== Required work ==
Only one stretch of the listing below is wanted: every line from the first to the line containing "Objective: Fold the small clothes", set down exactly.

== Provided entries ==
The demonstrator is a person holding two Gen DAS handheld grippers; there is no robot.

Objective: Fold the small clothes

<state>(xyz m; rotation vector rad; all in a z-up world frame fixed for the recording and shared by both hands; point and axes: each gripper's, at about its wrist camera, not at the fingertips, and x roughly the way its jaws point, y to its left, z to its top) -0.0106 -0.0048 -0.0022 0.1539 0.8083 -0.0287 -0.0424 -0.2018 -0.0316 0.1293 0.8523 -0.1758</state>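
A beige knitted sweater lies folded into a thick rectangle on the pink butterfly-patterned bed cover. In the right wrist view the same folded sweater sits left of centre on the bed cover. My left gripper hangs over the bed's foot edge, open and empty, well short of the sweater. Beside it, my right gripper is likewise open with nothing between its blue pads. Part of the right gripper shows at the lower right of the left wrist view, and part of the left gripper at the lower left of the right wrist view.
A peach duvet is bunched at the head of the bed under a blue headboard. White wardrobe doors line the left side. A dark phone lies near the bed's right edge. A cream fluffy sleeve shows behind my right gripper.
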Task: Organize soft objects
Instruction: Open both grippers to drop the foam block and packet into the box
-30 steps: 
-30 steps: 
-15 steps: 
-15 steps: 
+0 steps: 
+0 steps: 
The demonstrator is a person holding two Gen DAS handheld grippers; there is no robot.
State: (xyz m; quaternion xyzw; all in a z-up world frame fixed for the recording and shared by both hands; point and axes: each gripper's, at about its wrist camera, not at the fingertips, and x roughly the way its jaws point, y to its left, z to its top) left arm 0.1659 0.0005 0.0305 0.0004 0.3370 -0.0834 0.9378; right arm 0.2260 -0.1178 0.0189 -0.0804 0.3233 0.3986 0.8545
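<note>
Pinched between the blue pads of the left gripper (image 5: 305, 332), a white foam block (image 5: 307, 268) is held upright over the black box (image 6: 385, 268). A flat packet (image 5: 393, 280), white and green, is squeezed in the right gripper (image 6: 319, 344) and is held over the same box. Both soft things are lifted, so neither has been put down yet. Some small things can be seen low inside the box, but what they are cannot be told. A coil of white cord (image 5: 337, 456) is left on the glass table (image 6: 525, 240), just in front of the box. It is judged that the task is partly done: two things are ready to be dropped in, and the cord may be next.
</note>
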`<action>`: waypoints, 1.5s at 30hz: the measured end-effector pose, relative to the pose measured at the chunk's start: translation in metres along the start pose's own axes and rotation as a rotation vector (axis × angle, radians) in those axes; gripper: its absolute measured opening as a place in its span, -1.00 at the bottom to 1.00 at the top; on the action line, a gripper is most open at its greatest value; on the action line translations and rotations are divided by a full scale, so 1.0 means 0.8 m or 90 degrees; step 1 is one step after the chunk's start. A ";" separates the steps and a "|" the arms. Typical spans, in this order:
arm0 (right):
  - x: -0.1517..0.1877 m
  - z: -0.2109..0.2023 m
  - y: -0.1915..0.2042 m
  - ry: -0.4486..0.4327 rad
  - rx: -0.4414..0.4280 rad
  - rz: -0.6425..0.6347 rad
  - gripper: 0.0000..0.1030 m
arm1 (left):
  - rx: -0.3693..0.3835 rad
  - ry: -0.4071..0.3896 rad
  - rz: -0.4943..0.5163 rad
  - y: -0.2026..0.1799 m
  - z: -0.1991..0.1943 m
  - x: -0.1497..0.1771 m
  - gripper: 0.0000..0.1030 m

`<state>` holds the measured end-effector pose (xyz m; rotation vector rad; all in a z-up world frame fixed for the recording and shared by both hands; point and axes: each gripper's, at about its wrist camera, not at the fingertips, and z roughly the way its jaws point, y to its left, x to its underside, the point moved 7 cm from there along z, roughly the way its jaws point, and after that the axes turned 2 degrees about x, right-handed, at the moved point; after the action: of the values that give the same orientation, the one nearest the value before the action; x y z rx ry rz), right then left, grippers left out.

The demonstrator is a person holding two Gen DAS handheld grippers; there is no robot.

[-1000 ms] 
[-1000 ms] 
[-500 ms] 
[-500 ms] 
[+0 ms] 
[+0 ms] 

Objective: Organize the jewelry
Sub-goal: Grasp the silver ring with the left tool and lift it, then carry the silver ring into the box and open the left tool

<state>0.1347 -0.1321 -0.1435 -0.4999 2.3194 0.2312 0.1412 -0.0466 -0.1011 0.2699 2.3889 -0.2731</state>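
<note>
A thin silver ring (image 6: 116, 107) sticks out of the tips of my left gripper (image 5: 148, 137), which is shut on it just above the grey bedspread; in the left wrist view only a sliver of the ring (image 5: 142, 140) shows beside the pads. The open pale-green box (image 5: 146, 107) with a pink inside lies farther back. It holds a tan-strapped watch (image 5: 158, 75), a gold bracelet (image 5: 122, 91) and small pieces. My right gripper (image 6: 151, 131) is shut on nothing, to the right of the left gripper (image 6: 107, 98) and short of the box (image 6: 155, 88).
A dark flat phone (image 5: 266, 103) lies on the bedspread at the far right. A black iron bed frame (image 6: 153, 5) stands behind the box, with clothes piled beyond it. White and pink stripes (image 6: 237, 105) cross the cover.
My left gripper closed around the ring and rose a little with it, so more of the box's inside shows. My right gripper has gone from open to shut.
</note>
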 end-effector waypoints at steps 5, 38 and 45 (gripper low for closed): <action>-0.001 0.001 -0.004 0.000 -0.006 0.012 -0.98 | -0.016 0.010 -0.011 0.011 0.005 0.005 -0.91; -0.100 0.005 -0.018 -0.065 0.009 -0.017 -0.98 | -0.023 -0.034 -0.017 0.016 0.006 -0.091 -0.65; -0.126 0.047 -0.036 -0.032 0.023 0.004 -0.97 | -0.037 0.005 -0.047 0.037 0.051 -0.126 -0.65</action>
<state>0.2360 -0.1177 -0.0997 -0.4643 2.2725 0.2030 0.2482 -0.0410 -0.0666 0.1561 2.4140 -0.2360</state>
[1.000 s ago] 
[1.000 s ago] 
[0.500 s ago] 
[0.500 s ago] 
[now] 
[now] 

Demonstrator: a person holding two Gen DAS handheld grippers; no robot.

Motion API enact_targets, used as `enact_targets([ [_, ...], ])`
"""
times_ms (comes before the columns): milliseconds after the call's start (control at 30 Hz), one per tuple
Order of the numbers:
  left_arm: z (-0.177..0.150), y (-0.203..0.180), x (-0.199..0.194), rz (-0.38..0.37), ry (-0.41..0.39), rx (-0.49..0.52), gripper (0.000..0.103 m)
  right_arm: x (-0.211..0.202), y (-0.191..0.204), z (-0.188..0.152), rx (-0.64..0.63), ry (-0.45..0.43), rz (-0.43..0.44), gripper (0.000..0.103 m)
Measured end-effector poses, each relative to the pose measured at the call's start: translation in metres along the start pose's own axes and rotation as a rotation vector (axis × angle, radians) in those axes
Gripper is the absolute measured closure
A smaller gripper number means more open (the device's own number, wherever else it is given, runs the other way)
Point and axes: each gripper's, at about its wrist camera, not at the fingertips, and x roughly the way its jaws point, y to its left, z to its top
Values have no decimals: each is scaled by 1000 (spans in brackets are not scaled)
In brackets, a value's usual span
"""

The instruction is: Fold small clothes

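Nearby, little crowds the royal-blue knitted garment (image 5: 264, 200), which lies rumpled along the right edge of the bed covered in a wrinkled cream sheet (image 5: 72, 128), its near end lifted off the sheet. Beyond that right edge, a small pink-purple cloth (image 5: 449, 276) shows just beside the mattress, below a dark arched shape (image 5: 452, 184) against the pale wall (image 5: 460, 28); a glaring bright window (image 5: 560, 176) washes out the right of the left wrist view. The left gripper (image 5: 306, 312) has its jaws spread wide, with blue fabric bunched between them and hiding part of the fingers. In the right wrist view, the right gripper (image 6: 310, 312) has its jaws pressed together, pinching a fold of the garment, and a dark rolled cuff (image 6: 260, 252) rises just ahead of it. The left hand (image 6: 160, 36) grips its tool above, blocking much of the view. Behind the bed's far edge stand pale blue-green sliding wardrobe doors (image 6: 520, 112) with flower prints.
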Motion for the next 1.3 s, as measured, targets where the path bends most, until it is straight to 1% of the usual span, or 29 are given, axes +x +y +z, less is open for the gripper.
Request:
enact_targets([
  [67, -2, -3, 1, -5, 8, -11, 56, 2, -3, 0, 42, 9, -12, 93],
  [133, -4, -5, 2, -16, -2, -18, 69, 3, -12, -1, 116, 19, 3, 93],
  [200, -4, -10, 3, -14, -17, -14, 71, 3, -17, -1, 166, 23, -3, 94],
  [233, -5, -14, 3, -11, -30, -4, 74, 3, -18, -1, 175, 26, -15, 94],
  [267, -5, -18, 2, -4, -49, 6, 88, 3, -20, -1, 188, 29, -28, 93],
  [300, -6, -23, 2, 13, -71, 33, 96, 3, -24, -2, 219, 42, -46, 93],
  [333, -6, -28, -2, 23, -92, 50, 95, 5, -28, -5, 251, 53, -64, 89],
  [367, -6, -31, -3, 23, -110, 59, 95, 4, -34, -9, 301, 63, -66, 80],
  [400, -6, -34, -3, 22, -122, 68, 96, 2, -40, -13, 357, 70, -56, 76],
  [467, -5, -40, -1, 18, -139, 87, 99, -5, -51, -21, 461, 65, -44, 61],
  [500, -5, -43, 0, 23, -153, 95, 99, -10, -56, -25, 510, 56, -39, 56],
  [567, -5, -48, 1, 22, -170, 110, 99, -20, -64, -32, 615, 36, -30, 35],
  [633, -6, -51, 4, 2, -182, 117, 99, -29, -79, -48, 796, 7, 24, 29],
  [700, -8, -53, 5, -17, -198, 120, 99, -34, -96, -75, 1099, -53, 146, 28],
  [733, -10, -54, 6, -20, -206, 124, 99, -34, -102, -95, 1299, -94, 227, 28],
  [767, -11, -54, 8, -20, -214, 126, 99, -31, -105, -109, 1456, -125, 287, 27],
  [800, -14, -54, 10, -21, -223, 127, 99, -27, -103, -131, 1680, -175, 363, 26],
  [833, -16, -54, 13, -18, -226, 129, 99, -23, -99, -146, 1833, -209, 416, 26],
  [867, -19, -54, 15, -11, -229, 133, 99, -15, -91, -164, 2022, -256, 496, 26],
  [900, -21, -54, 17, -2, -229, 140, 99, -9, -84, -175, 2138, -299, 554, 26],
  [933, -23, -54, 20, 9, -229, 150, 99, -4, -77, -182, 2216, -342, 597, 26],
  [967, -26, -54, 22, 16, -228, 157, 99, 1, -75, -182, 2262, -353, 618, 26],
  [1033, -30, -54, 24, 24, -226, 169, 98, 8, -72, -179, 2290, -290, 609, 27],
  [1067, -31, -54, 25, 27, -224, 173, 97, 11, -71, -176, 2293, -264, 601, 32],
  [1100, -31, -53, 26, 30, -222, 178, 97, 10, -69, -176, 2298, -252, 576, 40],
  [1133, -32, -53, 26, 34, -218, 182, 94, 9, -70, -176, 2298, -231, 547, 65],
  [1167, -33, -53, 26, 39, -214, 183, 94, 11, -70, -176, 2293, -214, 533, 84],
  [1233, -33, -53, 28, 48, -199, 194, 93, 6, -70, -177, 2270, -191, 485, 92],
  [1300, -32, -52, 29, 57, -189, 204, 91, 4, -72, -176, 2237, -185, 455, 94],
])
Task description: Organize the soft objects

== Result of this task ==
The demonstrator is a person holding two Gen DAS handheld grippers; there is no robot.

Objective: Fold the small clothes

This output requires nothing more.